I remember years ago as a new priest we had an intern in our congregation. He went into his room one day and when he came out at the end of the day he proudly said “I have all my sermons ready for the next 4 or 5 times I have to preach. My jaw dropped. I thought to myself “Is there no room for current events, for events happening in the congregation, etc?” He seemed to take a sermon preparation book and just write…not sure if he just typed what sample they gave or not.
We have just lived through one of the most difficult US election campaigns in modern history. It was divisive, hateful, fear induced. One might say “Oh Jeff we are in Canada!!! What happens to them happens to them”. But all around me that is what Canadians are talking about and so do we just ignore it and say “Well we stick to the gospels, mind our own Canadian business and worry about ourselves”. I can’t and call myself a preacher and a follower of Jesus.
That election touched some very deep pockets of my heart…it bought anger, disbelief, fear, a flood of tears and determination. I could have just rolled up my sleeves and said “Let us just talk about you and me and God. God loves you, God loves me, I love you, you love me…we’re a happy family.” Wait that is part of the Barney song. I can’t just put on blinders. I remember this past May at the Festival of Preaching a number of the presenters who were preachers…implored us to use our voice to combat the hatred and division. How could we as ministers stay silent and allow someone else to use the gospel as a tool to divide rather than unite.
Interesting how the federal government and the CRA discourage ministers from being political in congregations. I respond like Bishop Tutu and ask how can we as ministers separate the message of Jesus into…well that is political and that is religious…I ask you? The message of Jesus was God loves you and by times that is very political when people tell you that you don’t matter. How do you stay silent.
Last week I baptized two babies and when I preach at baptisms I carry a baby in my arms and talk to them. I spoke to this little girl and told her of even though she might not understand what had just happened in the US…that I wanted to counter those words. The words of Donald Trump were divisive and hateful and they went against the gospel. Do I stay silent and allow him to bully me as a preacher? No way.
I countered the words with sharing our mission statement from our Affirming process which promised to welcome unconditionally and to never stop.
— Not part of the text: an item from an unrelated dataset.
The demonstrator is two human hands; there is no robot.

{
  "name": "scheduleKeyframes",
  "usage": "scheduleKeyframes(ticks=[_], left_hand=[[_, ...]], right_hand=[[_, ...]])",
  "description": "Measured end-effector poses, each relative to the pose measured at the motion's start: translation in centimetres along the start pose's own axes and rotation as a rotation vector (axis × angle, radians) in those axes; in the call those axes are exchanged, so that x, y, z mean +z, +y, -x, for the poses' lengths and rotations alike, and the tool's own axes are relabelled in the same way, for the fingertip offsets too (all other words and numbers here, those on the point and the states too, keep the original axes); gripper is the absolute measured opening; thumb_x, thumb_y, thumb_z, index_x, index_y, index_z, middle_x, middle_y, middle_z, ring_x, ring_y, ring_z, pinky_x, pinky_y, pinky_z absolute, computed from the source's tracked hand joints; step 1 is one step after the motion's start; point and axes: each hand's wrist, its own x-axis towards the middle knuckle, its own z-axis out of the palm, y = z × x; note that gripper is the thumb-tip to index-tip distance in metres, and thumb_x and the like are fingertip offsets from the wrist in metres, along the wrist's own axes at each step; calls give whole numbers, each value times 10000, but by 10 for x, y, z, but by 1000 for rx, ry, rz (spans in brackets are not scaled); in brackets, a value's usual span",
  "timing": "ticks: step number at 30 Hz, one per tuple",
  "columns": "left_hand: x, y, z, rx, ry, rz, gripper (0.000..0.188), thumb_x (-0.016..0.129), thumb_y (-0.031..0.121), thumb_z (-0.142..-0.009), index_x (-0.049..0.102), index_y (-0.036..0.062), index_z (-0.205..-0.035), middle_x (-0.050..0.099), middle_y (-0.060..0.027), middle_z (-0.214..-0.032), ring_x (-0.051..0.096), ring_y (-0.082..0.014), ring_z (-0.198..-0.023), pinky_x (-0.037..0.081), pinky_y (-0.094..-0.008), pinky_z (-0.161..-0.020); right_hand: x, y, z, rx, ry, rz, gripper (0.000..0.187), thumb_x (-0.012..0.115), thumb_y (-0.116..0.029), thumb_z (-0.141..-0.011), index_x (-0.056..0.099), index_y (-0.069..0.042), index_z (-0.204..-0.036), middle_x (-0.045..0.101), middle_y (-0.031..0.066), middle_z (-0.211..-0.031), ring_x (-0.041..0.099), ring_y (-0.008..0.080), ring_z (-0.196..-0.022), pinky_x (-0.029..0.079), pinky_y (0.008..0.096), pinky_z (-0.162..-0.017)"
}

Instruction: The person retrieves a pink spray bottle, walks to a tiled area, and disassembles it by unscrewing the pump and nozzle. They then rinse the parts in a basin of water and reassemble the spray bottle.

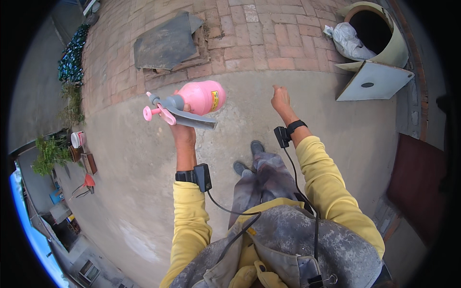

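My left hand (183, 134) is closed around a pink pump spray bottle (196, 96), held up in front of me. The bottle lies tilted on its side, its rounded base to the right. A grey neck, a long grey handle, a pink trigger and a pink pump knob are at its left end. Most of my left fingers are hidden behind the bottle. Off to the right, apart from the bottle, my right hand (282, 100) is raised with its fingers curled in, and nothing shows in them.
Below me is a concrete floor (129, 192), meeting brick paving (240, 53) ahead. A dark broken slab (165, 42) lies on the bricks. At the far right stand a large round container (397, 48), a white bag (350, 41) and a white panel (374, 81). Potted plants (50, 156) line the left.
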Motion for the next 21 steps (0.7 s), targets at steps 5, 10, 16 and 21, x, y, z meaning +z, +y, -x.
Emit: scheduleKeyframes(ticks=[5,10,16,21], left_hand=[[-1,-13,2,3,-25,-199,739,813,198,-755,404,23,-1345,493,-83,-1314,517,-206,-1150,460,-335,-953],[2,-37,2,-68,-25,-205,685,809,150,-758,429,41,-1318,532,-69,-1240,539,-184,-1112,458,-321,-945],[-27,-44,-4,-50,55,-195,640,789,152,-756,451,62,-1292,561,-64,-1208,545,-192,-1115,421,-335,-981],[-62,-41,-27,0,87,-215,560,766,100,-768,478,54,-1247,574,-68,-1155,563,-180,-1063,465,-321,-907]], right_hand=[[-72,-25,-4,-330,176,-295,313,621,-161,-893,614,-3,-1163,659,250,-1059,659,304,-991,514,398,-851],[-121,-135,49,-572,-225,-983,312,555,-233,-947,619,50,-1061,676,205,-921,686,299,-846,529,375,-765],[-116,-180,55,-420,-474,-921,310,568,-279,-945,641,15,-1011,678,175,-806,684,292,-756,513,392,-670],[-77,-222,75,-564,-419,-885,282,605,-275,-916,635,1,-968,648,168,-760,642,340,-698,488,404,-627]])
I would embrace diversity as a gift and lift up the lowly and stare into their eyes with love and tell them they mattered deeply to God. I promised her that this community would always choose the gospel and love. We would love our Muslim neighbors, we would value women and embrace the LGBTQ community. We would choose love over fear and hatred.
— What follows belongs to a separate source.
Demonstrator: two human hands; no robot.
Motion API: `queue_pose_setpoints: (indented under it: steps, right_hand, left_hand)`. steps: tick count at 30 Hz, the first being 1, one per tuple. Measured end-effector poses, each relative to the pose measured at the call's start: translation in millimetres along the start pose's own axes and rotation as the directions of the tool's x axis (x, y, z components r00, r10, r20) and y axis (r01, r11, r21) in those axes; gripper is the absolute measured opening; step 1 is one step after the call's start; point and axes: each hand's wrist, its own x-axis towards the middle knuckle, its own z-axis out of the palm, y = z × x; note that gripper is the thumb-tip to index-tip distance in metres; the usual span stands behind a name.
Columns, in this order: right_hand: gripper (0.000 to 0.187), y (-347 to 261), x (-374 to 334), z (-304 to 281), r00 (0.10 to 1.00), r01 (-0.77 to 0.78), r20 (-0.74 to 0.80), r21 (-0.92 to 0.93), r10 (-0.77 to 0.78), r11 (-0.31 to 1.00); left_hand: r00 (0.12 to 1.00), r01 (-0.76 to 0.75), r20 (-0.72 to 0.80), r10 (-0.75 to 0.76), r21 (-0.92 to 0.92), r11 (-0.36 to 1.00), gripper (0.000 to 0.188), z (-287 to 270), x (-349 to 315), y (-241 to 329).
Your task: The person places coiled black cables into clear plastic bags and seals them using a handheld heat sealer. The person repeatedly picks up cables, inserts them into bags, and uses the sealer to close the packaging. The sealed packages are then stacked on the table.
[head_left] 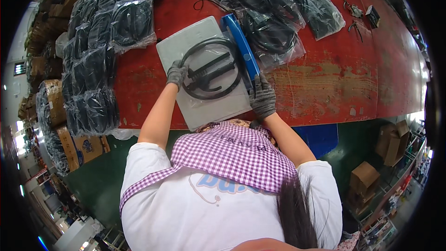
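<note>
A black coiled cable [204,96] with straight black parts in its middle lies in what looks like a clear plastic bag. It rests on a pale grey board [204,116] on the red table. My left hand [176,73], in a grey knit glove, has its fingers closed at the left side of the bag, beside the coil. Along the bag's right side stands a long blue bar-shaped heat sealer [242,46]. My right hand [263,96], gloved the same way, is closed around the sealer's near end. The exact grip of its fingertips is partly hidden.
Stacked bags of black cables [93,60] cover the table's left side. Another heap of bagged cables [267,9] lies beyond the sealer. Pliers [356,30] and a small dark box [372,16] lie at the far right. Cardboard boxes [364,179] stand on the green floor.
</note>
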Motion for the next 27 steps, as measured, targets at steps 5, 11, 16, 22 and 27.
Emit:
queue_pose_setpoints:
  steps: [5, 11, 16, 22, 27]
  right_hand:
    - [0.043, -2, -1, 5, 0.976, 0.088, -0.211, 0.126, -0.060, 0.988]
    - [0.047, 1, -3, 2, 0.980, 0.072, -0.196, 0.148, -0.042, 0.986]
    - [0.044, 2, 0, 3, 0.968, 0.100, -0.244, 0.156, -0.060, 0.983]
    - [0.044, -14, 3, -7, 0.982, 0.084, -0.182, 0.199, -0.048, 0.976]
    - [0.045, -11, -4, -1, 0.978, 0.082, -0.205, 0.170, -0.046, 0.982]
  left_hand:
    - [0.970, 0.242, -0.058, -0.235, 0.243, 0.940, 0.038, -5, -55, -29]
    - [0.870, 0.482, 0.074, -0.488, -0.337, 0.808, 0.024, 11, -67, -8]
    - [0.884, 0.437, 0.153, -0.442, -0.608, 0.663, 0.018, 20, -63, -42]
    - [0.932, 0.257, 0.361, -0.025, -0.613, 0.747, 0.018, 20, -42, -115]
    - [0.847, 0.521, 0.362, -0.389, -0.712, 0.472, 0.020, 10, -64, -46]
And this Sunday on this feast of Reign of Christ once again we are challenged in our understanding of the Jesus story. The Roman authorities chose and valued power over people, belittling them and crushing their spirit. Jesus chose love, the broken, the forgotten. Jesus embraced the prisoner on the cross and promised him a place in God’s kingdom of love. He did not back down, but stared into the face of power and chose the path of love. And how can I look into the face of division and hatred and not responds as Jesus did? I cannot and call myself a follower of Jesus, a minister of word, sacrament and pastoral care. I was moved by the number of Clergy who went to protest the Dakota Access Pipeline at Standing Rock along with the Indigenous people and many other activists.
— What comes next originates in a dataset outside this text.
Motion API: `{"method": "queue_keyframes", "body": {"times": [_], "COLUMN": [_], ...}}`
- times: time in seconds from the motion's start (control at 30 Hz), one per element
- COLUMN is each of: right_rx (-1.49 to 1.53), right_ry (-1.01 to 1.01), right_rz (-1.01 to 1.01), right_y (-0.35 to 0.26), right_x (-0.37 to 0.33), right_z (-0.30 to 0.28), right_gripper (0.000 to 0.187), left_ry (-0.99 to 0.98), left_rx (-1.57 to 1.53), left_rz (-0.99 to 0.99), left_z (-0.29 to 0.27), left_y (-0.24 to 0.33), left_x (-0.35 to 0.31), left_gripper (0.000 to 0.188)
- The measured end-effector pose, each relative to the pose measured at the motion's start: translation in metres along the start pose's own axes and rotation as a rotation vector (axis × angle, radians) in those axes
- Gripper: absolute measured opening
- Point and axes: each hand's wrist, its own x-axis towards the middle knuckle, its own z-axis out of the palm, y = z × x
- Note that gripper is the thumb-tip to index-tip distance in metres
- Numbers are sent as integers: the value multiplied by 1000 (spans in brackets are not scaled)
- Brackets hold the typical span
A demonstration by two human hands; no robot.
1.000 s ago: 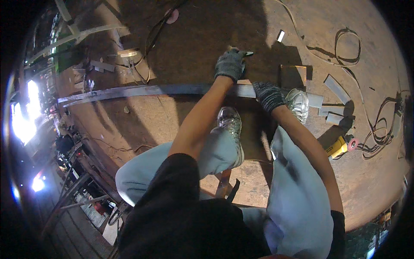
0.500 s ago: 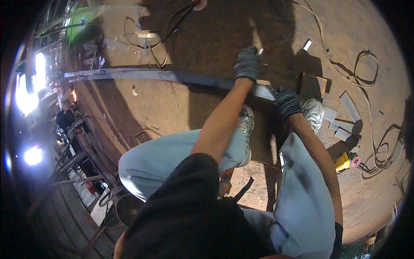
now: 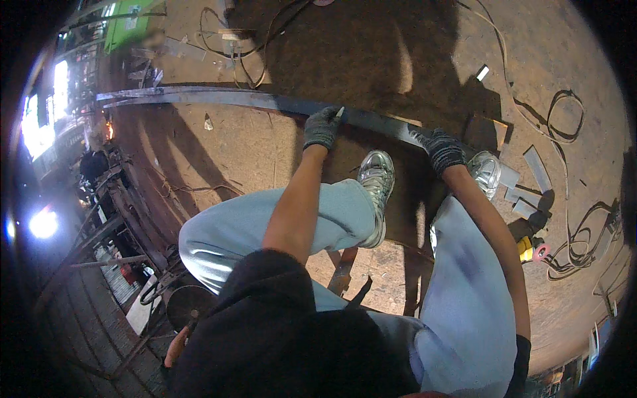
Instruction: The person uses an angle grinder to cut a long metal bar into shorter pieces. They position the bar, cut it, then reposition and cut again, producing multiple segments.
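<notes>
A long flat metal bar (image 3: 252,99) lies across the rusty plate in front of me, its near-right end close to my shoe. My right hand (image 3: 441,151), in a dark grey knit glove, grips that right end with its fingers curled on it. My left hand (image 3: 322,129), gloved too, is closed around a small pale stick (image 3: 340,112), whose tip pokes out past the fingers. It rests at the bar's near edge, left of my right hand. The left fingers are partly hidden by the back of the glove.
Flat metal offcuts (image 3: 537,169) and a yellow grinder (image 3: 527,249) with a pink disc lie at right. Looped cables (image 3: 564,119) cross the plate. My silver shoes (image 3: 376,192) stand near the bar. Another person's hand (image 3: 176,348) shows at lower left. Sparks or flame (image 3: 109,129) glow far left.
My left hand has come back toward me and left, from beyond the bar to its near edge, bringing the pale stick along. My right hand stays at the bar's end.
</notes>
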Motion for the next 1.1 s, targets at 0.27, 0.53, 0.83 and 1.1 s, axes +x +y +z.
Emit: {"method": "queue_keyframes", "body": {"times": [0.27,0.53,0.83,1.1], "right_rx": [22,-5,-11,-83], "right_ry": [-34,16,-28,43], "right_rz": [-5,-19,-4,-37], "right_y": [2,3,2,9], "right_x": [-2,-3,-1,5], "right_z": [2,7,4,18], "right_gripper": [49,52,58,55], "left_ry": [5,7,-161,-667], "left_rx": [267,198,326,671], "left_rz": [50,146,153,26], "left_z": [11,12,15,-1], "left_y": [12,8,8,-11], "left_x": [12,11,17,-8], "left_gripper": [33,31,29,25]}}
And so when those moments arrive and the gospel calls me to speak truth where truth does not want to be heard I will do so. We are coming into the season of Advent starting next week. Advent is a season of disruption…of staring into the face of society who values power and control and instead speak of a God who will once more break into the midst of pain and suffering. We will hear the story of God not speaking to Royalty and royal courts to announce the birth, but to lowly Shepherds in the hills of a countryside and in a place where animals took shelter.
And that story stirs my heart and my imagination as preacher and calls me to take the message of God’s love to every corner of brokenness and fear and division and hate and infuse it with love. Oh and by the way…that is not only my job…but the responsibility of every Christian to do the same.